→ **Work order**:
Produce a faithful copy of the data, one that leaves out the pictures.

→ **Material provided**:
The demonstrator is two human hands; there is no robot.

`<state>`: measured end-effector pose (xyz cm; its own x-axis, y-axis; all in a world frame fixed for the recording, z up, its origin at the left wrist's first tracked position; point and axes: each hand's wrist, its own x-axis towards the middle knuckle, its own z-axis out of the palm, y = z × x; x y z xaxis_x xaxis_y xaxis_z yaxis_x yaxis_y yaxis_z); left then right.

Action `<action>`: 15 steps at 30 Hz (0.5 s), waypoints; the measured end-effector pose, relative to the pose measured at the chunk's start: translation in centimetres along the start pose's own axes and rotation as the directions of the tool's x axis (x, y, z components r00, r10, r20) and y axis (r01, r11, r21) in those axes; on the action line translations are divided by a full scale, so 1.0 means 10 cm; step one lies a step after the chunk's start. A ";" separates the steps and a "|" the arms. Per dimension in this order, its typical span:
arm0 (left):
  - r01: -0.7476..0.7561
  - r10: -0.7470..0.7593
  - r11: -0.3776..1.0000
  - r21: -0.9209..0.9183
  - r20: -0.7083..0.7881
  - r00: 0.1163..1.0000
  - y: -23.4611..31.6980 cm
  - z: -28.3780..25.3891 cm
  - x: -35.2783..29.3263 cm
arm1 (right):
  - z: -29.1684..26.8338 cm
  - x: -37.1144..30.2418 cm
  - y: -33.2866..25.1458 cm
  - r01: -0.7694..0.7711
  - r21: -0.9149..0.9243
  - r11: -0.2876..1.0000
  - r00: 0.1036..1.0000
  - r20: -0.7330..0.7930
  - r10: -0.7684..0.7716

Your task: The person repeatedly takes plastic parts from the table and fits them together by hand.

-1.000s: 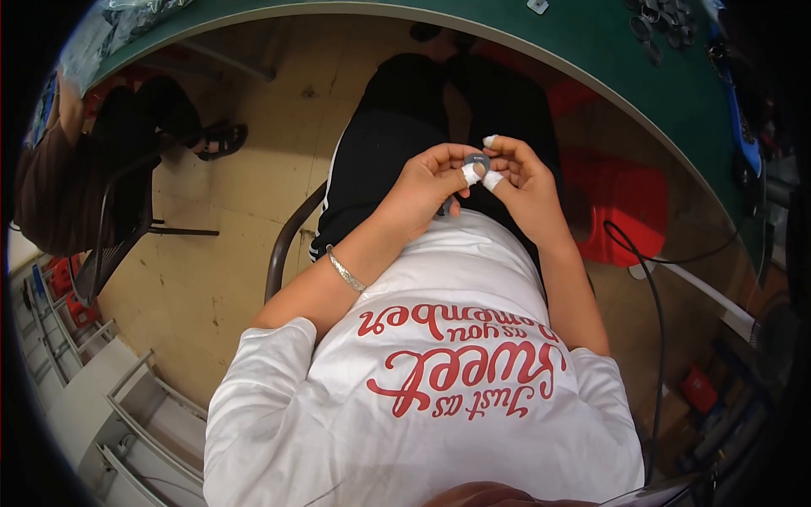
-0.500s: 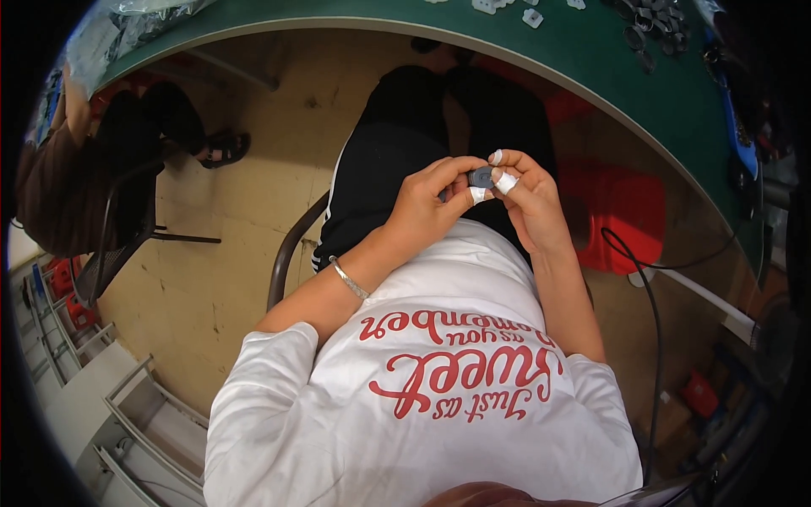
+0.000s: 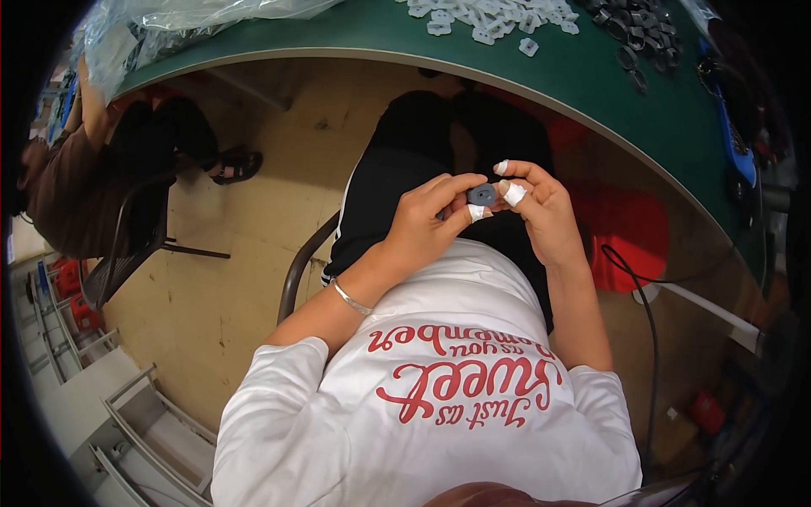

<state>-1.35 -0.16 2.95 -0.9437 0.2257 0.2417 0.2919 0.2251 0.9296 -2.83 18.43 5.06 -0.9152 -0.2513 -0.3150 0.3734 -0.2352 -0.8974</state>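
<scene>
Above my lap, my left hand point(image 3: 425, 217) pinches a small dark grey plastic part point(image 3: 481, 195) between thumb and fingers. The part is rounded, with a small hole or recess in its face. White tape wraps the left thumb tip. Close by on the right is my right hand point(image 3: 547, 218), its taped thumb and forefinger apart and nothing visible between them. The thumb tip is right beside the part; whether it touches, I cannot tell.
A green table point(image 3: 372, 34) curves across the front, bearing white plastic pieces point(image 3: 494, 17), dark rings point(image 3: 638, 38) and clear plastic bags point(image 3: 160, 29). A red stool point(image 3: 625, 232) and black cable point(image 3: 652, 338) are at right. Another person point(image 3: 68, 194) sits at left.
My right thumb and forefinger have drawn slightly back from the grey part, exposing more of its face. The view has shifted, showing more of the table top.
</scene>
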 end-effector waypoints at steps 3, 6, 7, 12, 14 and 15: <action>-0.003 0.003 1.000 -0.019 -0.013 1.000 0.01 0.02 0.02 | -0.02 0.01 0.05 0.028 -0.008 1.000 1.000 0.004 -0.028; 0.009 -0.009 1.000 0.009 0.002 1.000 0.00 0.04 0.02 | 0.01 0.00 0.04 0.033 -0.013 0.999 0.999 0.005 -0.033; -0.012 0.012 1.000 0.026 0.013 1.000 0.00 0.04 0.02 | 0.04 0.00 0.02 0.020 -0.032 0.999 1.000 0.010 -0.019; -0.098 0.093 0.991 0.096 0.057 0.994 0.00 -0.04 0.10 | 0.10 -0.01 -0.10 0.041 -0.131 0.991 0.999 -0.005 -0.042; -0.144 0.141 0.987 0.073 0.052 0.989 0.22 -0.21 0.30 | 0.14 0.00 -0.24 0.157 -0.064 0.986 0.987 0.033 -0.155; -0.215 0.213 0.971 0.104 0.025 0.977 0.38 -0.36 0.48 | 0.17 0.01 -0.37 0.245 -0.102 0.964 0.969 0.012 -0.245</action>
<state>-5.29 -1.65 8.69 -0.8555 0.2925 0.4274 0.5024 0.2685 0.8219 -4.06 17.68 8.85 -0.9770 -0.1969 -0.0816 0.1202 -0.1928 -0.9739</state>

→ **Solution for this problem**:
The demonstrator is two human hands; there is no robot.

`<state>`: measured end-effector pose (xyz cm; its own x-axis, y-axis; all in a world frame fixed for the recording, z up, its origin at the left wrist's first tracked position; point and axes: each hand's wrist, its own x-axis towards the middle knuckle, its own z-axis out of the palm, y = z × x; x y z xaxis_x xaxis_y xaxis_z yaxis_x yaxis_y yaxis_z); left then right.

Action `<action>`: 15 steps at 30 Hz (0.5 s), waypoints; the measured end-effector pose, relative to the pose measured at the chunk's start: translation in centimetres along the start pose's own axes and rotation as the directions of the tool's x axis (x, y, z components r00, r10, r20) and y axis (r01, r11, r21) in those axes; on the action line translations are divided by a full scale, so 1.0 means 10 cm; step one lies a step after the chunk's start. A ";" separates the steps and a "|" the arms. Per dimension in this order, its typical span:
arm0 (left):
  - r01: -0.7476..0.7561
  - r10: -0.7470..0.7593
  - r11: -0.3776..1.0000
  - r21: -0.9209..0.9183
  - r20: -0.7083..0.7881
  - r00: 0.1163..1.0000
  - y: -23.4611..31.6980 cm
  - z: -28.3780..25.3891 cm
  - x: -35.2783..29.3263 cm
arm1 (right):
  - z: -29.1684..26.8338 cm
  - x: -37.1144..30.2418 cm
  - y: -33.2866..25.1458 cm
  - r01: -0.7694..0.7711
  - r21: -0.9149..0.9243
  - r11: -0.2876..1.0000
  - r00: 0.1036..1.0000
  - r20: -0.7330..0.7930
  - r10: -0.7684..0.7716

Your task: The person repeatedly takes plastic parts from the table and fits them together by hand.

-1.000s: 
-0.500s: 
+0.000s: 

<state>-1.35 -0.16 2.95 -0.9437 0.2257 0.2417 0.2919 0.2251 0.9296 -2.83 18.43 5.06 -0.9152 -0.2513 -0.3150 0.3734 -0.2352 -0.8974</state>
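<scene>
Above my lap, my left hand point(image 3: 425, 217) pinches a small dark grey plastic part point(image 3: 481, 195) between thumb and fingers. The part is rounded, with a small hole or recess in its face. White tape wraps the left thumb tip. Close by on the right is my right hand point(image 3: 547, 218), its taped thumb and forefinger apart and nothing visible between them. The thumb tip is right beside the part; whether it touches, I cannot tell.
A green table point(image 3: 372, 34) curves across the front, bearing white plastic pieces point(image 3: 494, 17), dark rings point(image 3: 638, 38) and clear plastic bags point(image 3: 160, 29). A red stool point(image 3: 625, 232) and black cable point(image 3: 652, 338) are at right. Another person point(image 3: 68, 194) sits at left.
My right thumb and forefinger have drawn slightly back from the grey part, exposing more of its face. The view has shifted, showing more of the table top.
</scene>
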 end-effector waypoints at steps 3, 6, 7, 12, 14 and 15: <action>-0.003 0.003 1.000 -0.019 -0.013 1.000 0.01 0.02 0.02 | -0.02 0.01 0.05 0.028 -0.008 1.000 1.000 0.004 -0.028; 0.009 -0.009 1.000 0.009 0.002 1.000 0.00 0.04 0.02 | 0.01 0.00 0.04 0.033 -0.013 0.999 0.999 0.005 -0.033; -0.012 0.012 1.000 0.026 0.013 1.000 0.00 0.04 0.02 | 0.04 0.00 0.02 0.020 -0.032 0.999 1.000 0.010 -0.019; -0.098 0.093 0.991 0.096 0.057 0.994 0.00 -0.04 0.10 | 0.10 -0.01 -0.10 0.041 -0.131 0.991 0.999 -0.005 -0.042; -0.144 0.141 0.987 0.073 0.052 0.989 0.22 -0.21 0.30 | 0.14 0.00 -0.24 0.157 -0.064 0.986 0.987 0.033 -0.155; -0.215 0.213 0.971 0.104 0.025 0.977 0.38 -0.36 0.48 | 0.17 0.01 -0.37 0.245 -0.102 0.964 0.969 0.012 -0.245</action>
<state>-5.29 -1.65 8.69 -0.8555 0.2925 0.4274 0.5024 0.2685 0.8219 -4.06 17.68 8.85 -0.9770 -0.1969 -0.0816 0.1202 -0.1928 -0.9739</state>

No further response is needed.